One course that could complement U.S. military and trade initiatives, and enhance the perception (and reality) of non-threatening engagement, would be robust climate diplomacy, including U.S. investments in building the climate resilience of countries in the region. As we have mentioned in a previous piece, such investments would be of enormous value to Asian countries in the near and long term (both current allies and prospective ones), while also serving larger U.S. strategic objectives by acting as an additional non-threatening way of competing with China for regional influence.
The good news is that some of that is happening, though there is still a long way to go. To lay the groundwork for Secretary Clinton’s visit, Kurt Campbell, Assistant Secretary of State for East Asian and Pacific Affairs, has been working with partner countries in the region with varying degrees of success. This involved a delegation last year to the Pacific Islands to discuss climate change and U.S. assistance to the region, the start of a strategic partnership with Vietnam aimed at boosting ties in a number of areas, including “coping with climate change, and rising sea levels,” and a stalled plan to “operate climate-change surveillance flights from U-Tapao [Thailand],” as a way of helping enhance data on regional climate change.

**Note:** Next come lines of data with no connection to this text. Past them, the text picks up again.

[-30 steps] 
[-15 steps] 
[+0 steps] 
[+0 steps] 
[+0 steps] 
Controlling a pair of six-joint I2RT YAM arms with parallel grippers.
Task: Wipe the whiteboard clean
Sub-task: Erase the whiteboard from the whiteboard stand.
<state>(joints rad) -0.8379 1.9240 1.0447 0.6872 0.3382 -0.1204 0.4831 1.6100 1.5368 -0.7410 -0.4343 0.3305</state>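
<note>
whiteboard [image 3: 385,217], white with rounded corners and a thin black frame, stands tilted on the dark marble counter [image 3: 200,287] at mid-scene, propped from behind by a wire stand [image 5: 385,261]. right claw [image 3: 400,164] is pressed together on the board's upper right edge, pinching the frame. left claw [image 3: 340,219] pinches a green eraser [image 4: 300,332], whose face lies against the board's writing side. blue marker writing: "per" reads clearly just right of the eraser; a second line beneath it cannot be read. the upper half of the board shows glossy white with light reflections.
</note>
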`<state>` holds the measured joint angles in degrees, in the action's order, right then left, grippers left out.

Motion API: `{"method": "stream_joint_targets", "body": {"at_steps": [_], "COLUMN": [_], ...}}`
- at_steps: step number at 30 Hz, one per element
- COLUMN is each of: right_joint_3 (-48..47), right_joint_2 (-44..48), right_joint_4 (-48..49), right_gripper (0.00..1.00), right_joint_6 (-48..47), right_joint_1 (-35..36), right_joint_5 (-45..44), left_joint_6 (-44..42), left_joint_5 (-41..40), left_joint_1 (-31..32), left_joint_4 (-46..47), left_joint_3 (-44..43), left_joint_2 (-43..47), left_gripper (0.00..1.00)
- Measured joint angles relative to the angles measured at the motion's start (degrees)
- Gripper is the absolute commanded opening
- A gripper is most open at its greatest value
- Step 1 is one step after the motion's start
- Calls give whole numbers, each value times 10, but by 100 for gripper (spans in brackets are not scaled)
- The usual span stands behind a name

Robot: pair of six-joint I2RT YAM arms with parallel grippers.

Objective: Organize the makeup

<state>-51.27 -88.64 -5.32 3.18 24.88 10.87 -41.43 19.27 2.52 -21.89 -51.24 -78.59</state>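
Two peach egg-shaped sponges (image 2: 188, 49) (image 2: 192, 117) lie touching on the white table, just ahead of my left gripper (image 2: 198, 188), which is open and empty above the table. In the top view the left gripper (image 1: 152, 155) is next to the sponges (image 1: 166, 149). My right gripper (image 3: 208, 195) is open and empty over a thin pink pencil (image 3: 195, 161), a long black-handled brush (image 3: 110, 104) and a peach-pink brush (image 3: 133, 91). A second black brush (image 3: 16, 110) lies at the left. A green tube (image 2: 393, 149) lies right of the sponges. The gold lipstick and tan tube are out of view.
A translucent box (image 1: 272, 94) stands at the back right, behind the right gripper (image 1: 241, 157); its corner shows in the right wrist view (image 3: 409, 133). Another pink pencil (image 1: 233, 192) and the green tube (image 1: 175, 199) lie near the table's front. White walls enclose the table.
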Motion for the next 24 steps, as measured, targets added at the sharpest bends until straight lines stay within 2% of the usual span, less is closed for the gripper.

The U.S. State Department also released a document in advance of Secretary Clinton’s trip titled “Background Briefing en Route to Mongolia,” which briefly mentions the role of climate change in the Mekong river basin, as well as key activities that either influence, or may be indirectly influenced by, climate change, such as oil exploration in the South China Sea, cooperation with food and agriculture companies, and multinational efforts to study dam construction and water usage in Laos along the Mekong (also see an article by CSIS on the possible topics to be discussed during the visit, which includes natural disasters and coordinating humanitarian assistance and disaster management).
While many of these topics of conversation in the State Department briefer do not specifically mention climate change, climate change is and will continue to impact most of them. This presents an opportunity for the United States to enhance its diplomacy. Recognizing the current and projected impacts of climate change on regional cooperation, and advancing concrete investment opportunities for building climate resiliency, could open up new avenues of discussion and partnership on a broad range of issues, whether that is with a flood-prone Thailand, or a drought-scarred Mongolia.
As the State Department briefing mentions, this is a historic trip – an extraordinary opportunity to build and strengthen bridges in the region. The U.S. should use all the appropriate tools in its diplomatic shed to achieve that goal. Investing in the region’s long-term climate resiliency is one of them.